Copy the lines below that contain "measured".

*Dataset content:*
......
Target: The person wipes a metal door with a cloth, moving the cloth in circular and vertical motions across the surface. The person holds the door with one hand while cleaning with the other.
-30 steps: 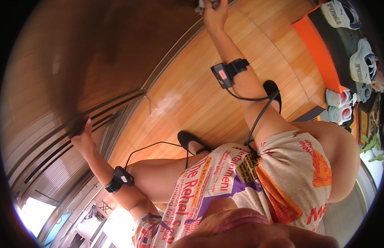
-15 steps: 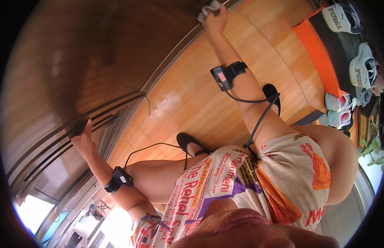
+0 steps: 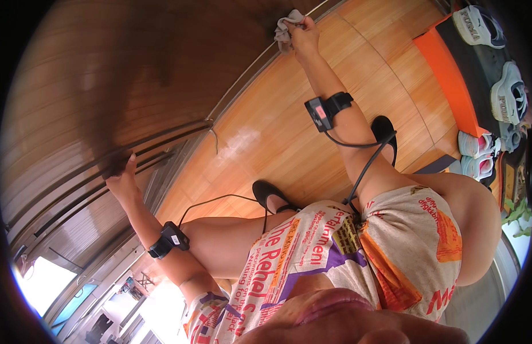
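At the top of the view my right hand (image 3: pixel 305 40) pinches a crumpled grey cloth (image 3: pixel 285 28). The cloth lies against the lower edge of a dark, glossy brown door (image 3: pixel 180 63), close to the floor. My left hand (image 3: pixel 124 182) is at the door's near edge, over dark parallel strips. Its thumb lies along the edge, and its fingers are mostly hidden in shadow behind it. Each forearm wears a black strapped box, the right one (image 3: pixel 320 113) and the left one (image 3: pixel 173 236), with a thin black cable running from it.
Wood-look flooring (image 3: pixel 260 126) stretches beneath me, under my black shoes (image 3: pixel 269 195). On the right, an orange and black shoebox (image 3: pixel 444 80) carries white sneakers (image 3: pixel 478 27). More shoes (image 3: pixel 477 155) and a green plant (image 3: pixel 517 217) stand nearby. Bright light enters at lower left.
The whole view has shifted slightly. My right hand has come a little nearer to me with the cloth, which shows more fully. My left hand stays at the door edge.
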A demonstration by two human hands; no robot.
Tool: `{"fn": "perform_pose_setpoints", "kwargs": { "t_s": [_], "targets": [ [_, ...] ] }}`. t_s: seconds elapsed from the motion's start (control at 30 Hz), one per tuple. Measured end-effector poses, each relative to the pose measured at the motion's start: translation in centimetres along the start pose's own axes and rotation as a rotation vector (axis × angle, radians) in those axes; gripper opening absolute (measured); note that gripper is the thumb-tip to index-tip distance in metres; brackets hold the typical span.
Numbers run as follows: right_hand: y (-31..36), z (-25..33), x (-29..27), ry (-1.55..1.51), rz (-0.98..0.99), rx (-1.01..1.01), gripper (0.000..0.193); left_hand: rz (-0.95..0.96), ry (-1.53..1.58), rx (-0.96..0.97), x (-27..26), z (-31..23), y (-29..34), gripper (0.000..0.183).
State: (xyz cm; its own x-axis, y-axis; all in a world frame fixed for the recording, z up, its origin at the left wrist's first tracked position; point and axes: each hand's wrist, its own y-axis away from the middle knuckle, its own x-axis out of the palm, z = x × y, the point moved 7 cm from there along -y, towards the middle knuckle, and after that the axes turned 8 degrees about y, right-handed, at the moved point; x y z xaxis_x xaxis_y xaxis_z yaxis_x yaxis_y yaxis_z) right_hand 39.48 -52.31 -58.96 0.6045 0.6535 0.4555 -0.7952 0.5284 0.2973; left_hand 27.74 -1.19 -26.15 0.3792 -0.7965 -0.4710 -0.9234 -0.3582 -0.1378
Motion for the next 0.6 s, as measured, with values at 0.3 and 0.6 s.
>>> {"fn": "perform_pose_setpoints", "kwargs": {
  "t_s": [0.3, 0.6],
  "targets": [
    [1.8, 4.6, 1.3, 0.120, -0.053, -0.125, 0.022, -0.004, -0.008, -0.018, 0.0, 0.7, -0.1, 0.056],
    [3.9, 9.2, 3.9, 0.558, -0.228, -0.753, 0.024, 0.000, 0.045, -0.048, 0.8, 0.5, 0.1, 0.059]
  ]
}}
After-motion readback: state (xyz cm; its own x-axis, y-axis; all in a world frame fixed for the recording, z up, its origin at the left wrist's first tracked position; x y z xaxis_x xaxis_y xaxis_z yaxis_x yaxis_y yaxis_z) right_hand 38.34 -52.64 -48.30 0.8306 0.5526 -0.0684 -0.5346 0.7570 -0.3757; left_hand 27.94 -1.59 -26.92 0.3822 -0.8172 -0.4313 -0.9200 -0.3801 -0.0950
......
*Written response:*
Tool: `{"fn": "perform_pose_setpoints", "kwargs": { "t_s": [_], "targets": [ [_, ...] ] }}`. t_s: seconds elapsed from the motion's start (control at 30 Hz), one per tuple. Measured end-effector poses, each relative to the pose measured at the motion's start: translation in centimetres along the start pose's own axes and rotation as a rotation vector (axis × angle, radians) in those axes; gripper opening absolute (measured); note that gripper is the thumb-tip to index-tip distance in metres; brackets hold the typical span.
Motion for the next 0.6 s, as measured, with values at 0.3 and 0.6 s.

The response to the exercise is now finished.